Os artistas vivem, hoje, a era em que o acesso facilitado à música digital torna o conceito de relançamento algo um tanto anacrônico, já que as plataformas de streaming e download concentram toda uma discografia em um espaço reduzido. Então, como fazer com que um trabalho antigo, apresentado em um novo contexto, seja recebido com tanto entusiasmo quanto na primeira vez que foi lançado? A Tratore te dá algumas dicas:

Remasterização das faixas
Caso seu álbum tenha sido lançado há bastante tempo, considere remasterizá-lo para que não soe deslocado das produções musicais contemporâneas. Com a mudança nos hábitos de consumo de música nos últimos 15 anos (surgimento do MP3 e, posteriormente, do streaming), os padrões de compressão também mudaram. Se você  relançá-lo com o áudio original, pode ser que o disco soe baixo em relação à maioria dos outros lançamentos ou que alguma parte das equalizações funcione mal com a  compressão padrão de cada plataforma. É bom fazer essa revisão do áudio para que seu material volte a causar a melhor impressão possível nos antigos ouvintes e cative novos admiradores.

Conteúdo bônus
Quando se é fã de um artista ou banda, sempre há a curiosidade de saber a inspiração para determinada música, como ela soa nos palcos ou como seria se os músicos tocassem uma canção de outra pessoa.

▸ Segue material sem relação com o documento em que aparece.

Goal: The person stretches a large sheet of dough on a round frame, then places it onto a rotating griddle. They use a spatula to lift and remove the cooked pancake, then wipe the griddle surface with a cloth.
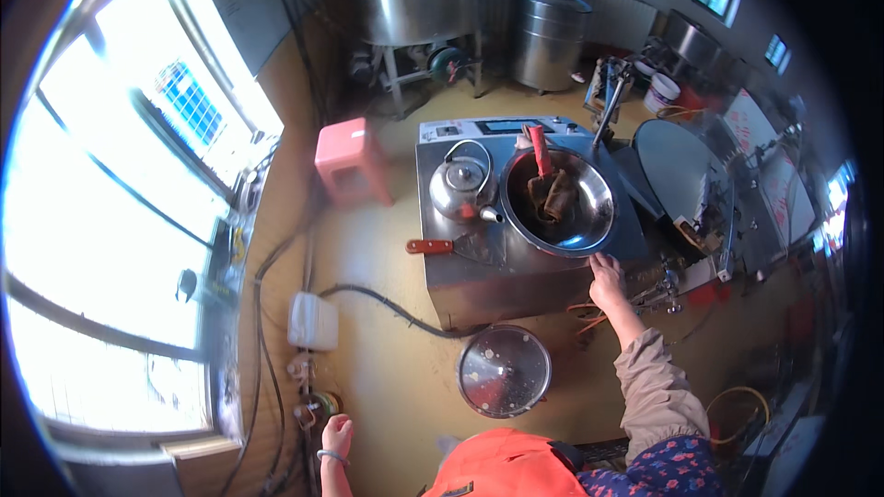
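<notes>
Noted at centre: a steel-sided worktop (516, 299), with a control panel along its far edge. Noted on the floor beyond its left side: a pink stool (343, 161). Noted on the floor near its front: a round pot (493, 382), lidded and spotted on top. Found on the worktop, right of middle: a wide steel bowl (597, 202). Found just left of the bowl: a steel kettle (453, 195), spout toward the bowl. Recorded nearer the front edge: a spatula (440, 246), brown handle overhanging at left. Recorded inside the bowl: a red-handled tool (540, 155), grip upward, beside folded brown material (558, 198). Observed at the bowl's near rim: right hand (608, 283), fingers forward; unable to tell spread, pinch or rim contact. Observed low at left, well apart from the worktop: left hand (338, 437), fingers curled; unable to tell any pinch.
</notes>
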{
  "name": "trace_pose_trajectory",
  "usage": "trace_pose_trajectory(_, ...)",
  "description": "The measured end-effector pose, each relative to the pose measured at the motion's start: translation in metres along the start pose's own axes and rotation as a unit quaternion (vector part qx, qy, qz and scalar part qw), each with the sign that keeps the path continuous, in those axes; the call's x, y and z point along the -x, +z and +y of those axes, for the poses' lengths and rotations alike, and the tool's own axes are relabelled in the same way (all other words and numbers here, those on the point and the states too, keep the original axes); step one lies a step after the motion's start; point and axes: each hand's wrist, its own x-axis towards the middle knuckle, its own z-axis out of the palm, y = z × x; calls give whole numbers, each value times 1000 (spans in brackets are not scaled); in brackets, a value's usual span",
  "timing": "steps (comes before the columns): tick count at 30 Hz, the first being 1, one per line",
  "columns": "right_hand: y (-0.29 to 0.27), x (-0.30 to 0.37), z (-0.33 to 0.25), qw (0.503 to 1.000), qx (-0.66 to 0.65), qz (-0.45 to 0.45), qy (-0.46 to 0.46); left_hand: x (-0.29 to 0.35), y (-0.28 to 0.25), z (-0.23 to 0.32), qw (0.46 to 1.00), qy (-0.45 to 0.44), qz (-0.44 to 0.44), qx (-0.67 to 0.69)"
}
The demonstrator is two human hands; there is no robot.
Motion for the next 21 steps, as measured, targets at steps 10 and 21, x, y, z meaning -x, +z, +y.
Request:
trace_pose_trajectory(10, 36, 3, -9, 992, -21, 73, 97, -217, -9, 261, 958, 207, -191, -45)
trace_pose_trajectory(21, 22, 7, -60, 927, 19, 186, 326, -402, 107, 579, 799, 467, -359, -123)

Músicas inéditas, covers, versões ao vivo ou até mesmo demos das faixas podem ser ótimos motivos para seu relançamento: além de valorizarem o conteúdo do seu álbum, oferecem proximidade a quem já escuta seu som.

Nova arte
Pode ser uma boa ideia distinguir visualmente o relançamento do original de alguma forma, para facilitar a identificação por parte do público. Vale a pena, por exemplo, se inspirar nos exemplos de relançamentos feitos por artistas de grande porte, como Kraftwerk e Phil Collins. Há alguns anos, o grupo alemão relançou todas as suas obras clássicas dos anos 1970 com capas cheias de grafismos recriadas em cima dos conceitos visuais originais de cada título. E, no ano passado, o ex-baterista do Genesis relançou seus principais títulos em carreira solo com as fotos “atualizadas”, refeitas com Phil na idade atual. De toda forma, assegure-se de que você ainda detém todas as autorizações de uso da imagem original, para evitar problemas legais na hora de relançar seu produto.

Embalagem
Além de retrabalhar a arte, incrementar a embalagem do álbum também é algo a ser considerado – a simples transição de um CD de capa acrílica para digipack, por exemplo, pode dar outra roupagem ao disco. Pode-se, ainda, reunir vários álbuns num produto só, como fez o músico Sérgio Benevenuto em seu box “Shaking Planets”, composto de 3 discos: “Onde Andará Ruff Cutz?” (2008), “Io” (2011) e o inédito “Cangaço Cyber” (2016). Outro exemplo é “Um Pouco Mais de Silêncio”, da Bratislava – após o lançamento digital e uma bem sucedida campanha de crowdfunding, a banda disponibilizou o álbum em versão zine, com ilustrações, letras das músicas e links para conteúdo exclusivo de faixas como “Deze7 Relâmpagos” e “Dialua”.